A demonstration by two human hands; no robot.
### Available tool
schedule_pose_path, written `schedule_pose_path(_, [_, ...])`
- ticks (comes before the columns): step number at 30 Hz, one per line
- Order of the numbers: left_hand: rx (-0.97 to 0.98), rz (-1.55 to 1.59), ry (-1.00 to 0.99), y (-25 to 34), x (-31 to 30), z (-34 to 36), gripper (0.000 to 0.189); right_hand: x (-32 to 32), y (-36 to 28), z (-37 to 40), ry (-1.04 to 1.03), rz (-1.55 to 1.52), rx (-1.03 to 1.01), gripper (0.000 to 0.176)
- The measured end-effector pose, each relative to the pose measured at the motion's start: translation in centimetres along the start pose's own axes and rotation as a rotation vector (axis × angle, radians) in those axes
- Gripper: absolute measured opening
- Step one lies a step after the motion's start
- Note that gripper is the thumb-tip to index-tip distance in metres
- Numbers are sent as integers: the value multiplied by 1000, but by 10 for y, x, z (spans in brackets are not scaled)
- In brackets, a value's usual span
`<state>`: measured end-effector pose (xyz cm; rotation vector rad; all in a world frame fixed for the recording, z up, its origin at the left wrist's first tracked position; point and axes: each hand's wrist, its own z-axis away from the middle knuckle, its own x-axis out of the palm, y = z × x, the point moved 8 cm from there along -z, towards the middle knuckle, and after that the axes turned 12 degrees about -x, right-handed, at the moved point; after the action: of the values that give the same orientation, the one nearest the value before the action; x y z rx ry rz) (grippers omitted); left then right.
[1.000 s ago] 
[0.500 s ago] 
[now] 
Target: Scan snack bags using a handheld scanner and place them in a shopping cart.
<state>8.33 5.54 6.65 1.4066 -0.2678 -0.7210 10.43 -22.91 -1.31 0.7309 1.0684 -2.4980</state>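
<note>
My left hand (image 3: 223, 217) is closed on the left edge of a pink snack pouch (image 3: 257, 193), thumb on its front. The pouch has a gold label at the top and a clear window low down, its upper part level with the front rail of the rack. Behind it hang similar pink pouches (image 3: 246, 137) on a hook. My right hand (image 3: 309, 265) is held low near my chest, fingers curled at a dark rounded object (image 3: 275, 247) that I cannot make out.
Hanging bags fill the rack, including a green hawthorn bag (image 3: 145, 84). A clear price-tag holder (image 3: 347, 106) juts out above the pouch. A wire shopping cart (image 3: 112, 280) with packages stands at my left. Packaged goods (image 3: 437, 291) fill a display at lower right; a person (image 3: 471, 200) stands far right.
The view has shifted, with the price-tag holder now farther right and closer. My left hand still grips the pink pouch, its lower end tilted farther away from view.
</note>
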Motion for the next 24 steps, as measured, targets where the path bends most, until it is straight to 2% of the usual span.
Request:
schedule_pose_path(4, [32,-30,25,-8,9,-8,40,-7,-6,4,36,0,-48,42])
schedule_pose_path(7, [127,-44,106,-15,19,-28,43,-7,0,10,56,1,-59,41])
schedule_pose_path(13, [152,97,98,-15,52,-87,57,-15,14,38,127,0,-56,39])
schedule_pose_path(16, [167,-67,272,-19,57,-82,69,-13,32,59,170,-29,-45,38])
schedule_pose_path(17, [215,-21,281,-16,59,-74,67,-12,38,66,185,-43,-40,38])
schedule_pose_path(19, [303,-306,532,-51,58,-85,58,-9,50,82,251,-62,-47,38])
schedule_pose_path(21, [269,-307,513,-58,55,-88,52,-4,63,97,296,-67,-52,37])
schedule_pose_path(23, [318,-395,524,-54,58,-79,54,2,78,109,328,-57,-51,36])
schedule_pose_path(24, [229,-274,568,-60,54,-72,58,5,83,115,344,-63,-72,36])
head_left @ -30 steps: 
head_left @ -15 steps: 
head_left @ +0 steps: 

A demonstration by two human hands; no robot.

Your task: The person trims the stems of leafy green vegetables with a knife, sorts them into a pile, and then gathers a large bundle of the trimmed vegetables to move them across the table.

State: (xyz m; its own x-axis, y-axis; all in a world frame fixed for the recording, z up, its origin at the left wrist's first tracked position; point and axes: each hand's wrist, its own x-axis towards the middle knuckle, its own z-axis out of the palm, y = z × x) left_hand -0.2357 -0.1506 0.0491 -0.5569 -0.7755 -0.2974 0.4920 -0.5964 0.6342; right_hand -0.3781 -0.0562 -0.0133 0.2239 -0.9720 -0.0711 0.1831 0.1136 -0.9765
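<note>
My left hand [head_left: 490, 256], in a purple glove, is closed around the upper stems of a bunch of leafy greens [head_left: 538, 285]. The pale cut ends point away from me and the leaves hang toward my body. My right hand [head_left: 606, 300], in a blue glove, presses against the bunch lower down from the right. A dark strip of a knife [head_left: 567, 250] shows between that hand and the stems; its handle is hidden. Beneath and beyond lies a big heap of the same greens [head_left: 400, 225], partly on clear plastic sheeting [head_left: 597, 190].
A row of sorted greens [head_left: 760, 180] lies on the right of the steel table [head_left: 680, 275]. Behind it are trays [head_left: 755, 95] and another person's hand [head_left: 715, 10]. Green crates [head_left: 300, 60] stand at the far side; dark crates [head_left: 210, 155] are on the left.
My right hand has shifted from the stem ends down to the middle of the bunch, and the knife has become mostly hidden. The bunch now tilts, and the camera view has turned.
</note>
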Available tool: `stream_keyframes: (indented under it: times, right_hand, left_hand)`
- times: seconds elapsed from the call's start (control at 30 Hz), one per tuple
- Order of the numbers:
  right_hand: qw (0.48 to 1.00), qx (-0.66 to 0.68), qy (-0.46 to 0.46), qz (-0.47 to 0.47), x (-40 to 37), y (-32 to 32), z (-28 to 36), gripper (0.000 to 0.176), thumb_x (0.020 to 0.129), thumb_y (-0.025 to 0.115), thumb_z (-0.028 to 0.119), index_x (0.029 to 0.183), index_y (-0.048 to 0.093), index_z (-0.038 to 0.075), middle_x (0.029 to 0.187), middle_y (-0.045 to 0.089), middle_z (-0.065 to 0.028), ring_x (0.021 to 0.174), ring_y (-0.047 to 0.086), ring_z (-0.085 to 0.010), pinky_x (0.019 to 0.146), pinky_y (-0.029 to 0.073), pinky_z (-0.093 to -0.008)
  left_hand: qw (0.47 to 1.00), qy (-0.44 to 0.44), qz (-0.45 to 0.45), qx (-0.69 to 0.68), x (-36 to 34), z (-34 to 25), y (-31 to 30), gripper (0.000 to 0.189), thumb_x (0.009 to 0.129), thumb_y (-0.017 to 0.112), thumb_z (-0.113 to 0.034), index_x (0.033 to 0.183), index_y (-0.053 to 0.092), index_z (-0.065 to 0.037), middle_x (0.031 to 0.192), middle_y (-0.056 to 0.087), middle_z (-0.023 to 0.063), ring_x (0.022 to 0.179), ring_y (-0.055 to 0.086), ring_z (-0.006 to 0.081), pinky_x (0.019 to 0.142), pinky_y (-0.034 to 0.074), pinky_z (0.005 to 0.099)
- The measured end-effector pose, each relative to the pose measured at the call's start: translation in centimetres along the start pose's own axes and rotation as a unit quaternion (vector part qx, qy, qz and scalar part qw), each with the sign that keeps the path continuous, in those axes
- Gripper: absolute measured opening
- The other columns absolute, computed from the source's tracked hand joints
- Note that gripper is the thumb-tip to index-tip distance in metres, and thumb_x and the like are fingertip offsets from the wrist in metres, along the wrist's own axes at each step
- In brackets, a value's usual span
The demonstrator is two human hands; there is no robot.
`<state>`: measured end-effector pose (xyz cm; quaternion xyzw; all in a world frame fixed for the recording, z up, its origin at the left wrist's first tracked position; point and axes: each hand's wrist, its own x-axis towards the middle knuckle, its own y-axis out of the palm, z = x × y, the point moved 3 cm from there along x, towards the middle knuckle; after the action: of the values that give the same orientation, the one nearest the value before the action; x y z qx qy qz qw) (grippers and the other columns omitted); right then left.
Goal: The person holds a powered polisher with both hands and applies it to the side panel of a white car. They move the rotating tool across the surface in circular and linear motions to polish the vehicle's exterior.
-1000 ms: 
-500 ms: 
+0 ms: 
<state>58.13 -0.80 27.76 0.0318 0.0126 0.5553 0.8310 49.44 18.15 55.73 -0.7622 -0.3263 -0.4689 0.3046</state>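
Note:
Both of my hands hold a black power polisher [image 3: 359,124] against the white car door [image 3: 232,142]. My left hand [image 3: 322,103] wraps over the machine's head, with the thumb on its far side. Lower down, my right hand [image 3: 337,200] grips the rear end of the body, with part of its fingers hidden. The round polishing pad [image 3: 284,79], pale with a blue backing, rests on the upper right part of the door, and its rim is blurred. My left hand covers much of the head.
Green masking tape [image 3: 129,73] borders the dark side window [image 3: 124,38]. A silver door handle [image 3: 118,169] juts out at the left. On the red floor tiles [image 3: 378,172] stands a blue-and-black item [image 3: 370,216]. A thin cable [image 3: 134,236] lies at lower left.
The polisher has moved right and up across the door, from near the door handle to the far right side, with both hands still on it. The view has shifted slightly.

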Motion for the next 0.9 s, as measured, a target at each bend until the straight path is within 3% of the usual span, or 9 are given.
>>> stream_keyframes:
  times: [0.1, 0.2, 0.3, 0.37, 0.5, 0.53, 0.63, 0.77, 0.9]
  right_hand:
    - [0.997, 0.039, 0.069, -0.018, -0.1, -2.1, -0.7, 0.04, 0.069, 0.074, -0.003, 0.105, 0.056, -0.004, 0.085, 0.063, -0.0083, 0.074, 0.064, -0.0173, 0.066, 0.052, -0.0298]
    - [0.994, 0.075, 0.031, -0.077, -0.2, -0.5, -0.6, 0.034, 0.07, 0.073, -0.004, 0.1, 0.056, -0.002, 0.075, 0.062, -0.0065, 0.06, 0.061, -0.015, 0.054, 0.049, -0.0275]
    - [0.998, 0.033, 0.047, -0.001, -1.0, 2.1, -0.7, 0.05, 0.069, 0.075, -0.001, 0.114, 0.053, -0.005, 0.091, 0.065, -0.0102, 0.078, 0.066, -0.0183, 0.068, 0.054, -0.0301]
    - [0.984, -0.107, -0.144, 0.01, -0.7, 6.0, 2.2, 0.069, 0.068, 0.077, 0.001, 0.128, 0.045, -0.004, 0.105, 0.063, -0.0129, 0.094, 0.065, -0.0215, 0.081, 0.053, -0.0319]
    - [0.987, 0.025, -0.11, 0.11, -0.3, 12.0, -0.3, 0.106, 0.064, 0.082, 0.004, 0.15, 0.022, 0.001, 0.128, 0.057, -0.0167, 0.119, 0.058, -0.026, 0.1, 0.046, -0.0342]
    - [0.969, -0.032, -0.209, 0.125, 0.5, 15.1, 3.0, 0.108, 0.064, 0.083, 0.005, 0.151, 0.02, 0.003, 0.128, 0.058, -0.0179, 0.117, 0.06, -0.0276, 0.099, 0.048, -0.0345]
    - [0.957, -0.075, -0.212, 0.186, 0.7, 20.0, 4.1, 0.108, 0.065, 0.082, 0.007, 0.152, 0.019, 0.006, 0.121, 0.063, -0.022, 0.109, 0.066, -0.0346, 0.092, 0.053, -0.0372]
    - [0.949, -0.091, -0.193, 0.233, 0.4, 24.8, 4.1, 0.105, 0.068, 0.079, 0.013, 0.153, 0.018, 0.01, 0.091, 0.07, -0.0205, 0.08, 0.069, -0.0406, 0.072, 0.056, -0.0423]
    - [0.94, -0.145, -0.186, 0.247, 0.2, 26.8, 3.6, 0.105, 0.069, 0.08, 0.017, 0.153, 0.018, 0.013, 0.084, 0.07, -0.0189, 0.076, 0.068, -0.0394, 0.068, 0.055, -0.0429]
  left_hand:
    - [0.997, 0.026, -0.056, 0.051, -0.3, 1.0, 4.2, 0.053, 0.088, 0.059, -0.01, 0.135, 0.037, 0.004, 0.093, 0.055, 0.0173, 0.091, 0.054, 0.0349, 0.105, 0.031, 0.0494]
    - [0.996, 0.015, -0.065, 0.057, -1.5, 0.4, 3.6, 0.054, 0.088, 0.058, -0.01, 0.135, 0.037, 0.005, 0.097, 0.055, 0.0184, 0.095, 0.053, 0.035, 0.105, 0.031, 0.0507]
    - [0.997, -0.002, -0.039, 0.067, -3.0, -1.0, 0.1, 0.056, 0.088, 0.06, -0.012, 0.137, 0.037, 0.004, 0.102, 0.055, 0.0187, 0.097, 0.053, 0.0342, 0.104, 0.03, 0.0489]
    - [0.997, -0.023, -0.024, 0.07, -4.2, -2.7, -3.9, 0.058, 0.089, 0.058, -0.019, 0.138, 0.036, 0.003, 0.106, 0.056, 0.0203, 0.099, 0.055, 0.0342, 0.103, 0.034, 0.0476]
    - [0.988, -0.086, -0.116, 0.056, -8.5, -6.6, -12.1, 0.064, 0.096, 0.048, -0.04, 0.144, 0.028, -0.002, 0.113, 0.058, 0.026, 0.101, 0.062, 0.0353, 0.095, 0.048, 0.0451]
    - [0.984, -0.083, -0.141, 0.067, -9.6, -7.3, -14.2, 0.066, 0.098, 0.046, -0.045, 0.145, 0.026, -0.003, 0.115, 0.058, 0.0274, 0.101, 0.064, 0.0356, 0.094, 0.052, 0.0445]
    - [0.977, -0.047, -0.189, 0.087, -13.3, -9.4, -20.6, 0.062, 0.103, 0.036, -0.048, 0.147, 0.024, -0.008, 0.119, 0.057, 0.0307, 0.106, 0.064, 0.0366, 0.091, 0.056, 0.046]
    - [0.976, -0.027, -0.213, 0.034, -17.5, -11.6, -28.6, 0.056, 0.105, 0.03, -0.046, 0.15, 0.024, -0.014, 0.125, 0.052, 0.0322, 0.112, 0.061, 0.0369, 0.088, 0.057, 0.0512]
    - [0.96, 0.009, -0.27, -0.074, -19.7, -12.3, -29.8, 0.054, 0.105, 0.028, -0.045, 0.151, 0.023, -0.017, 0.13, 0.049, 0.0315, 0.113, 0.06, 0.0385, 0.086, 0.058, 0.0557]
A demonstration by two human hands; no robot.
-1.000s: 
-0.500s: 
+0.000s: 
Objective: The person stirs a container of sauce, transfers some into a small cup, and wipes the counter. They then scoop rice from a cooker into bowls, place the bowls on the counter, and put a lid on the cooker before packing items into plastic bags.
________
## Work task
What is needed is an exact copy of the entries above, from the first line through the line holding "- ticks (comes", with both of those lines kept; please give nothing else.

## Solution to this problem
A demonstration by two human hands; no robot.
### Available tool
schedule_pose_path, written `schedule_pose_path(_, [_, ...])`
- ticks (comes before the columns): step number at 30 Hz, one per line

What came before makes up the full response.